O gráfico anterior mostra que, observando o caso dos países da zona euro, quanto maior o crescimento do sector dos serviços (representado no eixo dos y), pior a evolução da Balança Corrente. Para o caso português, a evolução nem foi muito negativa, mas tal deveu-se ao facto de o boom do sector não transacionável se ter dado nos anos 90, sendo que em 1999 já se observavam graves desequilíbrios da Balança Corrente (ver figura inicial).

A solução passava pela viragem para o sector transacionável e mercados externos

Há fortes indícios de que as recessões internas, potenciam o desenvolvimento do sector exportador, já que as empresas vendo o mercado interno em recessão, vêem os mercados externos como solução para os seus problemas, e apresentam maior propensão a investir nestes, apesar da sua menor experiência nos mesmos, face ao mercado nacional. Inicialmente regista-se no campo exportador um certo sucesso do programa.

Como se verifica pela análise da figura anterior, houve uma aceleração da nossa quota de mercado desde 2011 até ao início de 2012, o que demonstra que a recessão permitiu o acentuar da nossa capacidade exportadora.

Contudo, o recente andamento da economia da Zona Euro prejudicou a evolução das nossas exportações...

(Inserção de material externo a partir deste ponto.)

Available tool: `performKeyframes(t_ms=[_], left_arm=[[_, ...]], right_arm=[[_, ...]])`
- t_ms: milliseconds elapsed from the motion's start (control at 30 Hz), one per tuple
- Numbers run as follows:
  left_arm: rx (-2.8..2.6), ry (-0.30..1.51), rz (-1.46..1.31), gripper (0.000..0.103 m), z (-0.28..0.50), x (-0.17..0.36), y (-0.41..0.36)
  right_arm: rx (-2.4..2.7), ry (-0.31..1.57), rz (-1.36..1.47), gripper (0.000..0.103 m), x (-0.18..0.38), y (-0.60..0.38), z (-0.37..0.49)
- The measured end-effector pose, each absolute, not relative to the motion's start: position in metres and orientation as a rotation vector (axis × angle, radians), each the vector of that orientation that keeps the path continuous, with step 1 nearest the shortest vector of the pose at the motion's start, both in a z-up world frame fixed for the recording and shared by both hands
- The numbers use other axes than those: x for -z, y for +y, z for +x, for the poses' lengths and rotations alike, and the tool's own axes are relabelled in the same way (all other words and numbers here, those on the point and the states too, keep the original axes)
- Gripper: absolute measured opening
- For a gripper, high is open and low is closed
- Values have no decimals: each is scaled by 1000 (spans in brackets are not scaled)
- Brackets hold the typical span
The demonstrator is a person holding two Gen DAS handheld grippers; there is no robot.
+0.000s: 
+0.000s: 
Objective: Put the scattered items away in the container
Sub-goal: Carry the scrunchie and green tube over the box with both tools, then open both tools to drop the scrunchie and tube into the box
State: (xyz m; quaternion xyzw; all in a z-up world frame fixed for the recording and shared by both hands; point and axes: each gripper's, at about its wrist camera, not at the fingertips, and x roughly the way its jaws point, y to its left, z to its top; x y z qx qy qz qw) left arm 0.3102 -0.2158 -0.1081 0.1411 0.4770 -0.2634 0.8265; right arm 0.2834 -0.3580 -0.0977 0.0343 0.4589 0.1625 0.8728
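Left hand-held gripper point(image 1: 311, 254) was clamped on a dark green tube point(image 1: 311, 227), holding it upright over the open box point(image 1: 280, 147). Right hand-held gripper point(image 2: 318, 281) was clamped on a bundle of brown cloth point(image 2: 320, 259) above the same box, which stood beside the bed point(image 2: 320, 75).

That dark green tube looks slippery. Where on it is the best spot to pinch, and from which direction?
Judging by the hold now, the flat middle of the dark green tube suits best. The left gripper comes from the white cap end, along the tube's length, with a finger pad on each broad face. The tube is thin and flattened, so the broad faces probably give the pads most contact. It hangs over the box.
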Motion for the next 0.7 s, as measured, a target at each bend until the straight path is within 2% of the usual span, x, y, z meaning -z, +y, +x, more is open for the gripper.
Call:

O arrefecimento da economia europeia foi responsável pelo menor crescimento das nossas exportações, algo que por exemplo levou a uma recessão ligeiramente maior que o esperado, e a uma forte revisão em baixa das previsões económicas para 2013.Tal prejudica fortemente o nosso processo de ajustamento, já que:

  • Não permite a existência de variáveis, fortes o suficiente, que contrabalancem a quebra do mercado interno;
  • Prejudicam o andamento das contas públicas, já que levam a um abrandamento da lucratividade das empresas exportadoras, e abrandar a contratação de pessoal pelas mesmas.
Assim, resulta...

Além dos falados planos de reajustamento financeiro, que prevêem a renegociação de prazos de reembolso, seria necessário coordenar políticas orçamentais que possam contrabalançar os efeitos da recessão. Defendo que a lógica inicial do ajustamento está correcto, apesar da velocidade de ajustamento ter de ser necessariamente discutida. Contudo, penso que este plano, tal como demonstrei, só terá sucesso num cenário de políticas orçamentais expansionistas da parte de países com situação excedentária (ou seja, países nórdicos e Alemanha), por contraposição a políticas de austeridade no Sul da Europa.